■ **AIM OF THE EXERCISE**: Search the records below for "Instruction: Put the". Return that line and all remaining lines exactly.

■ **MATERIAL PROVIDED**:
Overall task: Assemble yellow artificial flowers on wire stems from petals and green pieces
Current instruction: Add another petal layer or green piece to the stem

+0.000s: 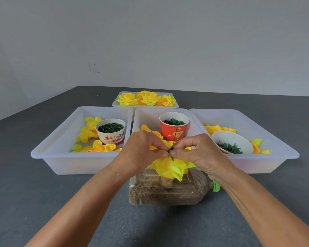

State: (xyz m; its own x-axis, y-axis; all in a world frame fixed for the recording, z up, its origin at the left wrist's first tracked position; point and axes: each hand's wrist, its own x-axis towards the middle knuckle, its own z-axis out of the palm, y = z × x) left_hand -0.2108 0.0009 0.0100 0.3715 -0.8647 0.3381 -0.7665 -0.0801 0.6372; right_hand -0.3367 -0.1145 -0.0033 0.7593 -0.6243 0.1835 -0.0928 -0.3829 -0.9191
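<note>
A yellow flower [171,169] sits head-down on a thin dark wire stem [175,138] that stands upright above a sand-filled bottle [168,191]. My left hand [143,150] and my right hand [193,150] meet at the wire just above the petals, fingertips pinching there. What the fingertips pinch besides the wire is hidden. Loose yellow petals [91,132] lie in the left tray [48,154], the middle tray [144,114] and the right tray [268,157]. A white cup [111,138], a red cup [174,129] and a white bowl [234,139] hold green pieces.
A far tray [115,104] holds several finished yellow flowers [146,98]. The bottle lies on its side with a green cap [215,186] pointing right. All stands on a dark grey table [34,202]; a wall socket [94,66] is behind.
</note>
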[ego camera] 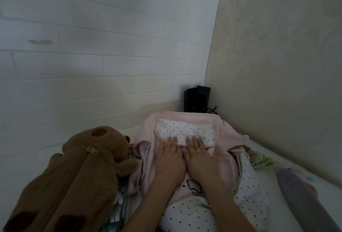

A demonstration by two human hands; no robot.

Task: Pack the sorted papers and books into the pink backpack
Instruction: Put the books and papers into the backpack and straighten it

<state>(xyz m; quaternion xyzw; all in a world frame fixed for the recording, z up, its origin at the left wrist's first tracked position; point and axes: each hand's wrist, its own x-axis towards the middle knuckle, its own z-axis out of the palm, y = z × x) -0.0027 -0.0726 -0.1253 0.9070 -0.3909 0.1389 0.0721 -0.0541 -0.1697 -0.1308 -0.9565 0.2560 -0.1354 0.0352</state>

■ **REPLY**:
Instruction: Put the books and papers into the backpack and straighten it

<state>(xyz m; quaternion xyzw; all in a world frame fixed for the recording, z up, its origin at the left wrist's first tracked position; point and axes: each hand's wrist, its own x-axis towards the middle knuckle, its own z-axis out of the palm, y = z × x) -0.0027 -0.0726 -0.1253 0.9070 -0.3909 0.1389 0.0721 -0.0541 -0.1697 -0.1308 -0.9565 0.2560 -0.1354 0.0352</state>

This output requires nothing further.